Отец приблизил свое лицо к моему лицу. Я попытался повторить его усмешку, показать ему все свои зубы. Не получилось. Тогда я отпрянул. Зарыл голову в складки платья на груди моей матери. Шершавая, плотная грубая ткань оцарапала мне нежную щеку. А может, это был острый край деревянной пуговицы. Я захныкал и крепко прижался к матери. Она положила обе широких ладони на мою спинку, под лопатки, и сильно-сильно прижала меня к себе. Ладони, в отличие от отцовых, у нее были горячие, как угли. Как стенка нашей печки, если ее от души натопить дубовыми дровами.

- Дай мне его, - властно сказал мой отец Алоис и протянул ко мне руки.

- Лоис, ты пьян! Ты напился пьяный! Ты не в себе! Как я дам тебе ребенка!

- Дай! Я трезв как стеклышко!

Мать обнимала меня. Обвила меня теплыми руками. Мне было так приятно. Я прилип к ее горячему, плотному как черствый пирог, костистому крепкому телу. У моей матери широкие плечи и толстые запястья. Она лучше мужчины копает лопатой землю и лучше любой женщины печет сладкий кухен, я так его люблю. Еще она прекрасно, очень вкусно делает яблочный штрудель с корицей. Запах от штруделя ползет из дома на улицу, и окрестные мальчишки и девчонки сбегаются к нашему дому, и кричат, и шепчутся: фрау Клара печет штрудель, может, мы ей песенку споем, и нам кусочек отломится!

- Дай, - настойчиво, уже грозно повторил мой отец и взял меня за плечи, и рванул к себе.

- Нет! - крикнула моя мать. У нее стали огромные от страха глаза.

- Дай!

- Нет!

Мои родители рвали меня друг у друга из рук, забыв о том, что я живой. Отец вцепился мне в плечи. Дергал больно. Мать все сильней обвивала меня большими пылающими руками. Отец тянул на себя. Мать -- к себе. Рывок, еще рывок. Больно! Еще рывок. Мне больно!

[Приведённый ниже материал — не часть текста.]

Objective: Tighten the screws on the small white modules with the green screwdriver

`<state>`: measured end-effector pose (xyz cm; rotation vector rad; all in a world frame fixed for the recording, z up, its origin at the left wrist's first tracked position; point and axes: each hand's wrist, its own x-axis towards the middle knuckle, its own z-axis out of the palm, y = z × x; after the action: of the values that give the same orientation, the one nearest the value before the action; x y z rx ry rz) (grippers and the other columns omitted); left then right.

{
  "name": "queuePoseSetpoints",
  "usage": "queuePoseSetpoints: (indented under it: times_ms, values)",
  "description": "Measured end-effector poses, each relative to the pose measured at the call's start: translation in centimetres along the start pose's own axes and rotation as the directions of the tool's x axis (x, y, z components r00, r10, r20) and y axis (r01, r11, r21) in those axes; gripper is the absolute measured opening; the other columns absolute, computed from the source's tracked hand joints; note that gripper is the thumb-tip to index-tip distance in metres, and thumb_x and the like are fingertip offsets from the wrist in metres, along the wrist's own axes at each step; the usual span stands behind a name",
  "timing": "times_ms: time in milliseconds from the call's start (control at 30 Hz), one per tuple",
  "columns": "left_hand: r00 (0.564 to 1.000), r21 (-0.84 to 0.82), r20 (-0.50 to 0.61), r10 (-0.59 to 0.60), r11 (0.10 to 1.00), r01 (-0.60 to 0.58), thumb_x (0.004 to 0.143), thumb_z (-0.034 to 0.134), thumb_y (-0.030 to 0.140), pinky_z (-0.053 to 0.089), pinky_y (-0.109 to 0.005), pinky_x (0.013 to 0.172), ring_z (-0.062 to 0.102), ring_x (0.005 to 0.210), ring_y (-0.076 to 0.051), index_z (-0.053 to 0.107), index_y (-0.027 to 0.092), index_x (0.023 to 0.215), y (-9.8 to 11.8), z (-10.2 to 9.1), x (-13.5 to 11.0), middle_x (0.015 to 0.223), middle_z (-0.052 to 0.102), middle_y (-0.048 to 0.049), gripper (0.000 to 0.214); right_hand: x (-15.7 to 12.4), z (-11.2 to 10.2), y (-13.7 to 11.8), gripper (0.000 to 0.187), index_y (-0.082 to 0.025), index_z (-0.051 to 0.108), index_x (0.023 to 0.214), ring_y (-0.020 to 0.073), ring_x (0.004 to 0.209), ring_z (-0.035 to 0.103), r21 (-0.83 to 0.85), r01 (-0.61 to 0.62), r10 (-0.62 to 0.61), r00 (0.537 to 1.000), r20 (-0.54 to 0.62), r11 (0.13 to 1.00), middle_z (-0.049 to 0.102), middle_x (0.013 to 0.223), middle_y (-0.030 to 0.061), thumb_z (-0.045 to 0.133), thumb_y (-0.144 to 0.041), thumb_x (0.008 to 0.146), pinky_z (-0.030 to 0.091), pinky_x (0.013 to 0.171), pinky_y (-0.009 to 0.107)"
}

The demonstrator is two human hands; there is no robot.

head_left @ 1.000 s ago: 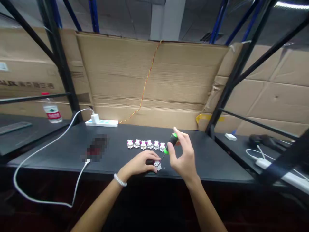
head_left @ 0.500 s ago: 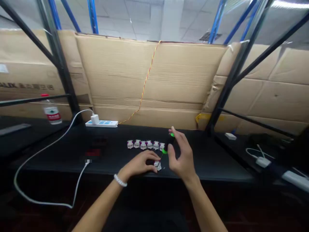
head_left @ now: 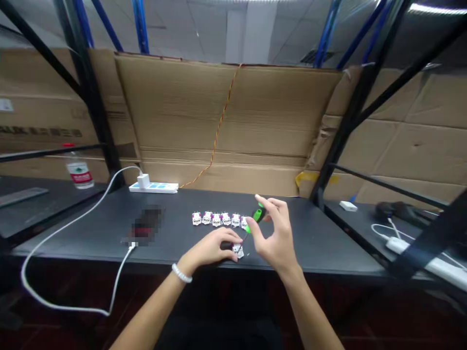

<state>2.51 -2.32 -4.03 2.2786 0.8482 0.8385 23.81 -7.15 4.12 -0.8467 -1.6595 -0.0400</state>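
My left hand [head_left: 217, 245], a white beaded bracelet at its wrist, rests on the black table with thumb and fingers curled against a small white-and-purple part [head_left: 238, 251]. In my right hand [head_left: 275, 233] is a black-and-green screwdriver [head_left: 258, 214], its handle between the thumb and the fingers. The thin shaft slants down to the left, its tip at the small part under my left fingers. Exact tip contact is too small to tell. Beyond the hands, several similar white-and-purple parts [head_left: 216, 219] lie in a row.
A white power strip [head_left: 156, 187] with a charger stands at the back left. Its white cable [head_left: 65, 232] loops to a blurred dark object [head_left: 146, 226]. Cardboard [head_left: 175, 121] walls the back, dark rack posts [head_left: 345, 131] the sides. A water bottle [head_left: 80, 174] stands far left.
The fingers of my right hand have shifted slightly on the screwdriver handle, which now shows more green. My left hand and the small part stay in place.
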Motion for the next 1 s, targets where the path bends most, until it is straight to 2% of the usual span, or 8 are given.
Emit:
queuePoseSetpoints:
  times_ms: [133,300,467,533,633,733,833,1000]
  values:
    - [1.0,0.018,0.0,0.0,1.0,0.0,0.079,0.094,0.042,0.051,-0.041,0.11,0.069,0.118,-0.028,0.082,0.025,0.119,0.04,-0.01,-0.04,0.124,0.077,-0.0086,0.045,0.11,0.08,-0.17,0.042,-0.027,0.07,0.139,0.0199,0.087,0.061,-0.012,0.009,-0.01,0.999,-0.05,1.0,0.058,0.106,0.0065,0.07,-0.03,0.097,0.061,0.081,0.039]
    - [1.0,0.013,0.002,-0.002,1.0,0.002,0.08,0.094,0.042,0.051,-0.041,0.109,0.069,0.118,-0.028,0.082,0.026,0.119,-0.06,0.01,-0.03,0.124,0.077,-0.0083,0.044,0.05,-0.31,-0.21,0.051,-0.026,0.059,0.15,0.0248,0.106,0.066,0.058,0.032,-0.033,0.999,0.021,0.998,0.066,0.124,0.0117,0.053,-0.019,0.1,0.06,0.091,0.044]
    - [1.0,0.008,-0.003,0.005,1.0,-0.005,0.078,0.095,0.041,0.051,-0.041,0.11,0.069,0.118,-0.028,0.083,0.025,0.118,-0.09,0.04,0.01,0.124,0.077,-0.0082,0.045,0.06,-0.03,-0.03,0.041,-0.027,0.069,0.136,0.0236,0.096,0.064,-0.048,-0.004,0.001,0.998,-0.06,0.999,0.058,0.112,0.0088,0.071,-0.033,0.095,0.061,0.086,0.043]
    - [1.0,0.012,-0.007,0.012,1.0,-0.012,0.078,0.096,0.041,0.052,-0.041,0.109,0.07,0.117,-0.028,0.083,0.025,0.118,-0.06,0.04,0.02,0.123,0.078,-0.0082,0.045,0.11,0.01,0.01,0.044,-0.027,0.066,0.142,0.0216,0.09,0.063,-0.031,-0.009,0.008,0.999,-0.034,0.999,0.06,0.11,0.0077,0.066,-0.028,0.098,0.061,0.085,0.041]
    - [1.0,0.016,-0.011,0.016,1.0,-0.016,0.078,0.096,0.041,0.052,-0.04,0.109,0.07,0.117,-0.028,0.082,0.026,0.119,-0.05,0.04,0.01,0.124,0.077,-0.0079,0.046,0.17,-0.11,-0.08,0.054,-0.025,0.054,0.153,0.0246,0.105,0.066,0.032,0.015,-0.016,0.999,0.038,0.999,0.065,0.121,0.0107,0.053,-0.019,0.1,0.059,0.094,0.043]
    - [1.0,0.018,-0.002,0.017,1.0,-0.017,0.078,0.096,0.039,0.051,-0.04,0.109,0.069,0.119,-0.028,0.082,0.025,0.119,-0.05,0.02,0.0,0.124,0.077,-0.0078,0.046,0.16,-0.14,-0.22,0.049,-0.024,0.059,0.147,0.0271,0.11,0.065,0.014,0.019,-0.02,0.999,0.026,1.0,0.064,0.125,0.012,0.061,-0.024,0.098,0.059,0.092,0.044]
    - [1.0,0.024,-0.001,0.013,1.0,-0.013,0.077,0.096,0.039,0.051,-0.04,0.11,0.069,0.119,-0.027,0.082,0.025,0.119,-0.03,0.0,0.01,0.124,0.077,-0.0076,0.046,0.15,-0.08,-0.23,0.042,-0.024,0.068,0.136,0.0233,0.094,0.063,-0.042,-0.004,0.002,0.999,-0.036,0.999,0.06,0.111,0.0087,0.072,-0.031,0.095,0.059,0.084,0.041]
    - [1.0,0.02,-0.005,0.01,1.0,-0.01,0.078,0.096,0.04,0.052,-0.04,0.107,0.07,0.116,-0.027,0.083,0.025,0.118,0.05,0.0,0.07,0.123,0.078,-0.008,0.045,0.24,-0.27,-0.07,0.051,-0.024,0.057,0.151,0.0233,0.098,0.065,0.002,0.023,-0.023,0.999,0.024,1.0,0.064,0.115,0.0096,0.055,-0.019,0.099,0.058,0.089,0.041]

- Мне больно! - крикнул я пронзительно.

Мой отец сделал усилие и дернул меня к себе так, что я взвизгнул. От моего визга лопнуло стекло в лампе под абажуром.

- О мой Бог, - сказала моя мать, и ее толстые губы задрожали, - что ты делаешь, Лоис!

Мой отец Алоис держал меня на руках. Я орал. Его слишком твердые пальцы впились в мои плечики, в мои подмышки, в мою спинку. Я тряс ногами и извивался в его жестких, как плоскогубцы, железных ручищах. Он засмеялся. Страшным смехом. Очень обидным. Меня будто хлестали мокрой веревкой, вот какой это был смех.